Afirma el clérigo
dominico Marco Antonio Peña Salina, O.P. (s.f. , p.18) que “la persona humana madura y se perfecciona no
por normas impuestas desde fuera, sino por el desarrollo de actitudes y
comportamientos que brotan desde su interioridad, más allá de las normas y
preceptos externos”, un ejercicio de conocimiento interno permanente que
permite conectar al ser humano con su vocación trascendente.
En este sentido, el
hombre no busca solo conocer su realidad exterior y dominar las ciencias y las artes
que le permiten “estar” en el mundo, que es el perfeccionamiento de la inteligencia, sino igualmente un
descubrimiento de su realidad interior, esa conexión espiritual que lo vincula
con el todo superior, que es el perfeccionamiento
de su voluntad, para buscar los bienes superiores “con autonomía, libertad
y rectitud moral” (Peña, s.f., p.20). En pocas palabras, un continuo de ciencia
y sabiduría, que converge en la esencia del ser humano como una base de
disciplina y virtud que lleva a una vida plena y sin límites.
Por tanto, el hombre
en su ruta de aprendizaje perpetuo, no debe aprender de manera mecánica,
repetitiva, como un autómata que recibe un conocimiento frío y sin contexto,
sino que debe habilitar en su mente y espíritu con una vocación abierta y
dispuesta al cambio, a la incertidumbre, de tal forma que “se enriquezca su
ciencia, se aumente su comprensión y se libere en virtud” (ídem, p.27) para
lanzarse a conquistar las aguas profundas, donde la orilla no se ve, allí donde
empieza la aventura y se concreta el reto de transformarse en otro distinto.
Así las cosas, “el
hombre sabio es el que posee el sentido común, que guía al prudente para
decidir y actuar racionalmente, con una mirada universal, superior e
integradora de sus actos” (ídem, p.65). Una exigencia para el hombre actual que
debe “elevarse de lo visible a lo invisible y de lo material a lo espiritual” (ibídem)

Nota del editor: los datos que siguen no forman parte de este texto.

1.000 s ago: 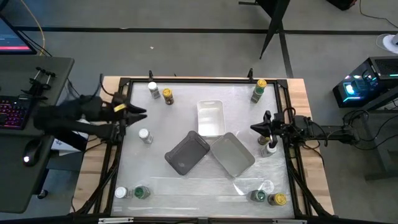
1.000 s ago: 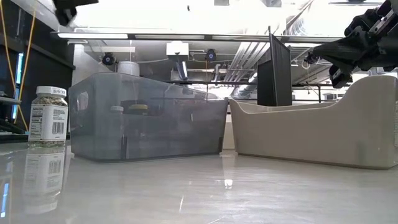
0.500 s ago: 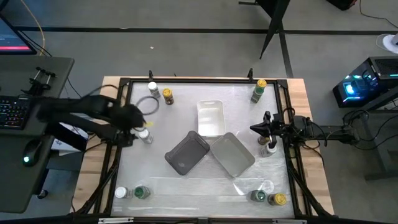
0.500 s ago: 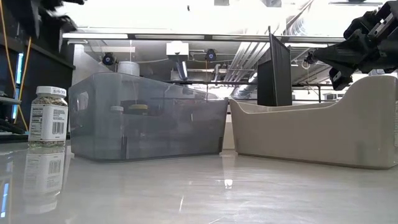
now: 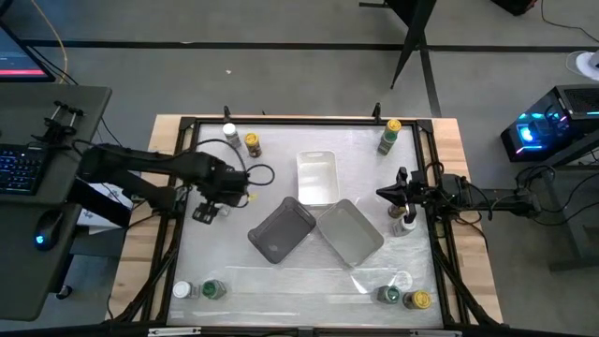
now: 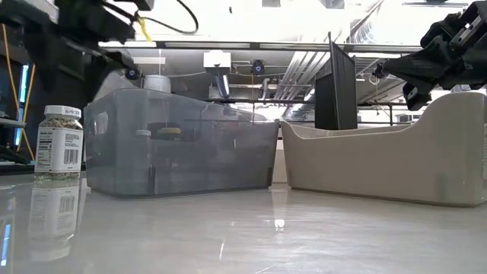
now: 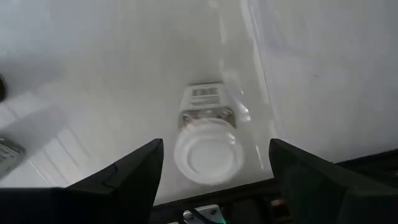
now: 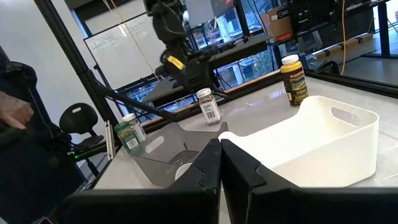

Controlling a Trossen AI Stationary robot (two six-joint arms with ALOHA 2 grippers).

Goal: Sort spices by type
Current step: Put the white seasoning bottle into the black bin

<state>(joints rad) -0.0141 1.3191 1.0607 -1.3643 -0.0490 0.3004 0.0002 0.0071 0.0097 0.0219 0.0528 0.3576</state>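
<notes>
The spices are small jars standing around the table's edges. One white-lidded jar (image 7: 208,149) stands upright on the table at the left (image 6: 59,143). My left gripper (image 7: 214,152) hangs above it, pointing down, open, one finger on either side of the lid without touching it. In the high view the left arm (image 5: 211,178) hides that jar. My right gripper (image 5: 386,193) waits shut at the table's right side, level, next to another jar (image 5: 402,221).
A white tray (image 5: 316,176), a dark grey tray (image 5: 281,230) and a light grey tray (image 5: 351,234) sit mid-table. Jars stand at the far left (image 5: 252,143), far right (image 5: 388,137), near left (image 5: 213,289) and near right (image 5: 419,300). A person's sleeve (image 8: 18,118) shows beyond the table.
My left gripper has swung from the table's left edge toward the white-lidded jar, tipped from level to pointing down, rolled, and sunk until it stands over the lid. The jar has kept still.
</notes>
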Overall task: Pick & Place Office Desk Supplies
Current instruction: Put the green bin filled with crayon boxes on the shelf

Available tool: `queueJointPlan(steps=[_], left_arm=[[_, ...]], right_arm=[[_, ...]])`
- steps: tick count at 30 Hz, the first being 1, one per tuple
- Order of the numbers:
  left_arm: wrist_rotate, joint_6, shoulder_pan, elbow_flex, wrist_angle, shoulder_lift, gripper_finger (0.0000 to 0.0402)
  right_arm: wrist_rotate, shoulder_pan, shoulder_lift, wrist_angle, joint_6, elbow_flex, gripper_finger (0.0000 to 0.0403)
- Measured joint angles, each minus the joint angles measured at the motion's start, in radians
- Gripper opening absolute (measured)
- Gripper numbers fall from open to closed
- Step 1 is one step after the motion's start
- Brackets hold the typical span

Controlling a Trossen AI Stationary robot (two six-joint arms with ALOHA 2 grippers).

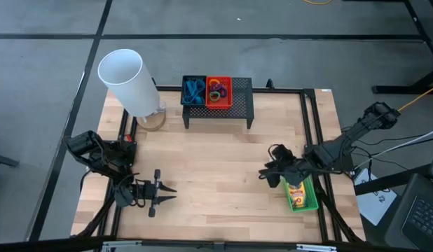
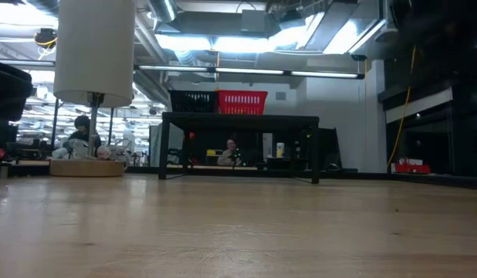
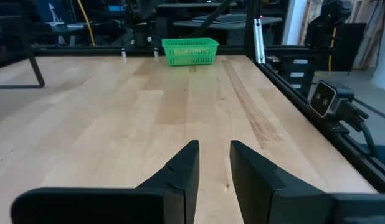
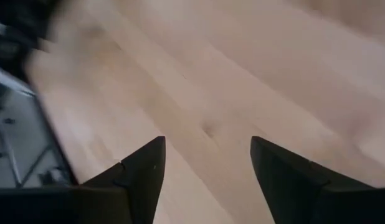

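Observation:
A green mesh basket (image 1: 311, 203) stands at the table's right edge with a yellow-and-green crayon box (image 1: 296, 190) lying in it. It also shows far ahead in the left wrist view as the green basket (image 3: 189, 51). On the black mesh stand (image 1: 218, 112) at the far side sit a black basket (image 1: 193, 91) with blue-handled scissors and a red basket (image 1: 218, 91) with coloured loops. My right gripper (image 1: 267, 173) hangs open just left of the green basket, over bare wood (image 4: 208, 162). My left gripper (image 1: 172, 194) is open near the table's near left, pointing level to the right (image 3: 212, 168).
A big white cylinder (image 1: 125, 80) stands on a round base at the far left corner. A black frame rail (image 1: 314, 133) runs along the table's right side. Bare wood lies between the two grippers. In the low view, people sit in the room beyond the stand (image 2: 238, 120).

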Motion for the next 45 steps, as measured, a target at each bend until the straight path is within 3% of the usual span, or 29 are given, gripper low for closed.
queueJointPlan(steps=[10, 20, 27, 36, 45], left_arm=[[0.012, 0.018, 0.002, 0.000, -0.001, 0.000, 0.0088], [0.018, -0.029, -0.001, 0.000, -0.031, 0.000, 0.0088], [0.015, -0.070, -0.001, 0.000, -0.064, 0.000, 0.0088], [0.014, -0.070, -0.001, 0.000, -0.064, 0.000, 0.0088], [0.013, -0.062, -0.001, 0.000, -0.065, 0.000, 0.0088]], right_arm=[[-0.324, -0.030, 0.000, -0.553, 0.233, 0.150, 0.0230], [-0.504, 0.158, 0.009, -0.788, 0.602, 0.223, 0.0230], [-0.551, 0.305, 0.086, -0.801, 0.782, 0.223, 0.0230], [-0.576, 0.417, 0.206, -0.784, 0.875, 0.222, 0.0230], [-0.476, 0.435, 0.214, -0.717, 0.886, 0.178, 0.0230]])
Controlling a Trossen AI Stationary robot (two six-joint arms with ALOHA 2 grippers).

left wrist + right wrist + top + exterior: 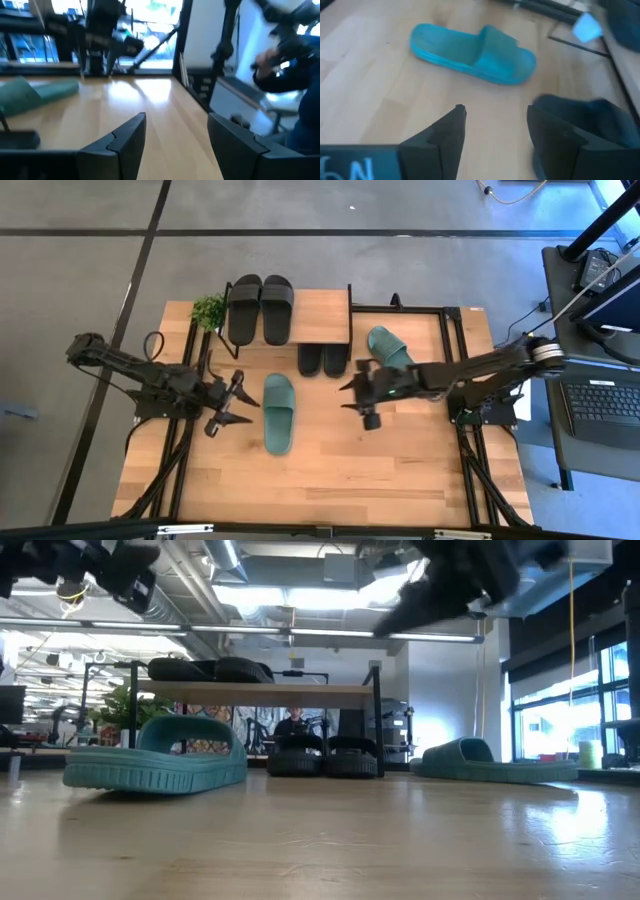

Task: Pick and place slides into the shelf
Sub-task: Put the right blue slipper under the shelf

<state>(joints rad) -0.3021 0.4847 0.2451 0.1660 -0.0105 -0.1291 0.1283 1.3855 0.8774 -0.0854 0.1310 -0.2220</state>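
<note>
Both grippers, left [243,401] and right [350,391], were held open and empty. A teal slide [279,412] lay between them on the table [330,470]. Light, flexible rubber was judged; grasping across the strap was advised.

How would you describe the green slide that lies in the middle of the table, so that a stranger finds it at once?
Start at the shelf on the far part of the wooden table. Just in front of its near edge, beside the left gripper, lies a teal-green slide, lengthwise. Unlike the other green slide at the right, it lies straight, not slanted.
</note>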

de tal forma, que sus saberes científicos sólo podrán tener la dimensión de su
alcance, cuando sean moldeados desde la experiencia de lo trascendente, un
camino que sólo es posible recorrerlo guiado por la luz de la verdad, más allá
de su juicio académico y su vanidad en el conocer.
En este horizonte,
la madurez del hombre pasa por la formación y perfeccionamiento de sus “hábitos
operativos” o virtudes como los llama Tomás de Aquino, “que disponen al hombre
a obrar, pronta, fácil y agradablemente en la búsqueda de la verdad y del bien”
(Peña, s.f., p33), que en lectura moderna podríamos decir, en palabras de Covey
(2005), poseer el conocimiento, la habilidad y la actitud para movilizar y
transformar nuestro entorno, fieles a la vocación de vida que hemos recibido.
Cuando el hombre
sólo se concentra en su realidad exterior y se deja cautivar por las luces y
brillos del mundo, pierde su rumbo, pospone sus sueños y se paraliza en el
desarrollo de sus capacidades. Por otra parte, cuando conjuga sus
potencialidades humanas, motiva pensamientos superiores con vista trascendente,
donde es posible conjugar “la contemplación del saber y el placer en la
práctica de la virtud” el hombre pone la mirada en lo interior, como fundamento
del estado que quiera alcanzar para desarrollar todas sus capacidades.
En consecuencia, la
madurez humana es un proceso donde el hombre es perfectible a través del
perfeccionamiento de la inteligencia y de su voluntad, “como semillas ordenadas
a crecer y desarrollarse continuamente” (Peña, s.f., p.21).
El Editor
Referencias
Peña, M. (s.f.) Educar. La aventura de la perfección humana
en el pensamiento del Maestro Tomás de Aquino. Provincia San Luis Beltrán
de Colombia. Orden de Predicadores.
Covey, S. (2005) El octavo hábito. De la efectividad a la
grandeza. Bogotá, Colombia: Editorial Planeta Colombiana S.A.